# Pit boss vertical series 5 smoke setting



## Dick Nitro (Jan 27, 2020)

Ahoy!
New member here...
I've got a new pit boss series 5 vertical pellet smoker. My question pertains to the smoke setting on the temp controller should anyone know

I've used other pit boss grills in the past which have the "P-setting" smoke temp option on them. My vertical smoker has a smoke setting, but no "p" settings. However, it has lower temp setting starting at 150 and goes up from there. 

I've tried the lower settings (after using the manual specified startup procedure) but I've gotten a flame out each time unless I use the smoke setting. 

Does the smoke setting keep the heating element on no matter what to prevent the flame outs but the other settings do not? The smoke setting isn't a bad option, but it can be as low as 100f at the top while using this setting.

All help is appreciated

-Dick


----------



## kruizer (Jan 27, 2020)

I would call CS and ask them. They would have the best answer for you.


----------



## tropics (Jan 28, 2020)

I have the #4 the P setting is suppose to be used when you start it.Once you get the pot showing it is burning set your temp and preheat it.
Richie


----------



## mike243 (Jan 28, 2020)

The lower setting would probably work ok if you had a base of pellets/dust in the cup, if the cup is clean it wont hold no embers, you might try letting it run 15-20 minutes then switch and watch it for a bit or let it run for a hour or so then switch and watch temps


----------



## Dick Nitro (Jan 28, 2020)

Dick Nitro said:


> Ahoy!
> New member here...
> I've got a new pit boss series 5 vertical pellet smoker. My question pertains to the smoke setting on the temp controller should anyone know
> 
> ...



I called CS and was told that basically with this controller, the "smoke" option is technically 140f they just labeled it "smoke". (Remember, this unit does NOT have P setting like typical pit boss units.)The heating element is always on for only 4 minutes of startup. I did learn that long pellets can cause flame outs too which I had bought an unusual brand (to me) b/c they were cheap and I wanted to test pellet usage with the new unit. Tasted good, but I remember noticing the odd length and a high amount of ash. Now I know it is sensitive to that.

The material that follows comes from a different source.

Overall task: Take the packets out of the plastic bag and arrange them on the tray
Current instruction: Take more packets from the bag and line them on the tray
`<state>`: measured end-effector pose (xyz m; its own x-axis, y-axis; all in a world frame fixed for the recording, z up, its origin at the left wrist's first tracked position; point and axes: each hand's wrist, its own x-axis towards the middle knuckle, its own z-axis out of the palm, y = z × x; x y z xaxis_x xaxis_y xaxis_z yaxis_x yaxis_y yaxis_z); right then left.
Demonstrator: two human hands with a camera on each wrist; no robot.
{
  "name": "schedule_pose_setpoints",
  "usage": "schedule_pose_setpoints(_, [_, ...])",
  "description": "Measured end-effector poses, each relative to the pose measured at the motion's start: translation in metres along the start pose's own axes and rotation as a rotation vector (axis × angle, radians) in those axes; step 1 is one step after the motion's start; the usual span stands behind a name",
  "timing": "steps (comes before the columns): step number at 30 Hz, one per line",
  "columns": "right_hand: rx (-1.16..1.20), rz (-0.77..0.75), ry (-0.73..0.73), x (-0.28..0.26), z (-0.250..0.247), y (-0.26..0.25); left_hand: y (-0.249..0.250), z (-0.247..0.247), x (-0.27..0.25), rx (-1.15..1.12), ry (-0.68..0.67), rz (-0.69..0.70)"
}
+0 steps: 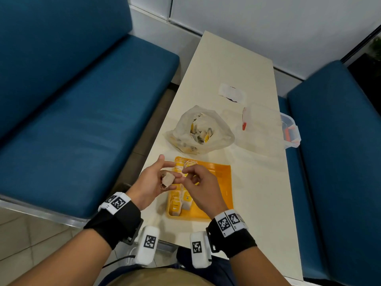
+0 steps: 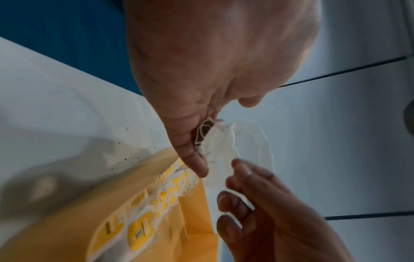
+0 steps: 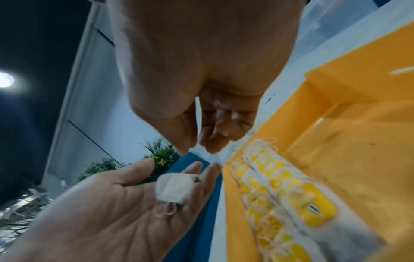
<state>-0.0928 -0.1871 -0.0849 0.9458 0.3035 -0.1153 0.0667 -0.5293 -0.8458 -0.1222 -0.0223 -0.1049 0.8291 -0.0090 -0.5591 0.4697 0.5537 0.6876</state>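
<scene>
Your left hand is palm up over the desk edge, just left of the yellow tray, with one small tea packet lying across the fingers. Its string is looped loose on the palm side. That grip is relaxed and mostly spread. In the left wrist view a fingertip seems to bear on the packet's edge, but I can't tell if it is a true pinch. Your right hand hovers beside it over the tray's near-left part, thumb and forefinger drawn close together and holding nothing that I can see, not touching the packet. The tray already carries two rows of packets along its left side; the right part is bare. The plastic bag sits open on the desk just beyond the tray, many packets inside. My read: you're mid-transfer, one packet out, being sorted before placement, and the task is well short of done. Next move likely calls for a right-hand pinch on the packet body, string tucked so it doesn't snag a neighbour, then laying it flat at the end of a row, tag aligned with the others. Risk: loose string dragging placed packets out of line.
</scene>
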Motion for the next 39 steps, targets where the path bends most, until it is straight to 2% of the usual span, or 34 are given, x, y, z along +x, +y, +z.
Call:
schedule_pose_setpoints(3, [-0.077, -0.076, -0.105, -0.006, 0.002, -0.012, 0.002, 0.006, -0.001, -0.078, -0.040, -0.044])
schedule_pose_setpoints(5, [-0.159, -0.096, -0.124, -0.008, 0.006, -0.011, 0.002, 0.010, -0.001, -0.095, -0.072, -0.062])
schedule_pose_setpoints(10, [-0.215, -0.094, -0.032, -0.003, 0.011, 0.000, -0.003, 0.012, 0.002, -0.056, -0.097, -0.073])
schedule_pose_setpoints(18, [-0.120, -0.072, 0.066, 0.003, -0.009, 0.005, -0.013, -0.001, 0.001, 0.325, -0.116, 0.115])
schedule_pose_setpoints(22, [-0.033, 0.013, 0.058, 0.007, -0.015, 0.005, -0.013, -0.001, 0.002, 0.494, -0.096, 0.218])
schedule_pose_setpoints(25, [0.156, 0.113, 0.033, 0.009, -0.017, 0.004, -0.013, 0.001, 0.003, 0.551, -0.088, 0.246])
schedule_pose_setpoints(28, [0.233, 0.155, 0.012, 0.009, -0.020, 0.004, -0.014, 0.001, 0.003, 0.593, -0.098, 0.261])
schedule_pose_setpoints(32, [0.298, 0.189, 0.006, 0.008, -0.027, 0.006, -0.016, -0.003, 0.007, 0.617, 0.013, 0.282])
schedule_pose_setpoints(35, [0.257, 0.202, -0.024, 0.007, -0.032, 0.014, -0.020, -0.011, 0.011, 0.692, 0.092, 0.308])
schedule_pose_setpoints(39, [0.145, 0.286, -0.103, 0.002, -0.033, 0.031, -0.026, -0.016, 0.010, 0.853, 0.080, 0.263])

I figured it's good for it to be known that the controller is different than normal pit boss grills, which I did not expect and is my own dumb fault for lack of vigilance. If you're used to the P settings, you need to be aware of this. I'll play with it more and see what I learn. I was used to the old style controller, but in time I think I'll like this more. Its main purpose was very low smoke for snack sticks and jerky which I'm sure I'll post those results.
Thanks all!

-dick


----------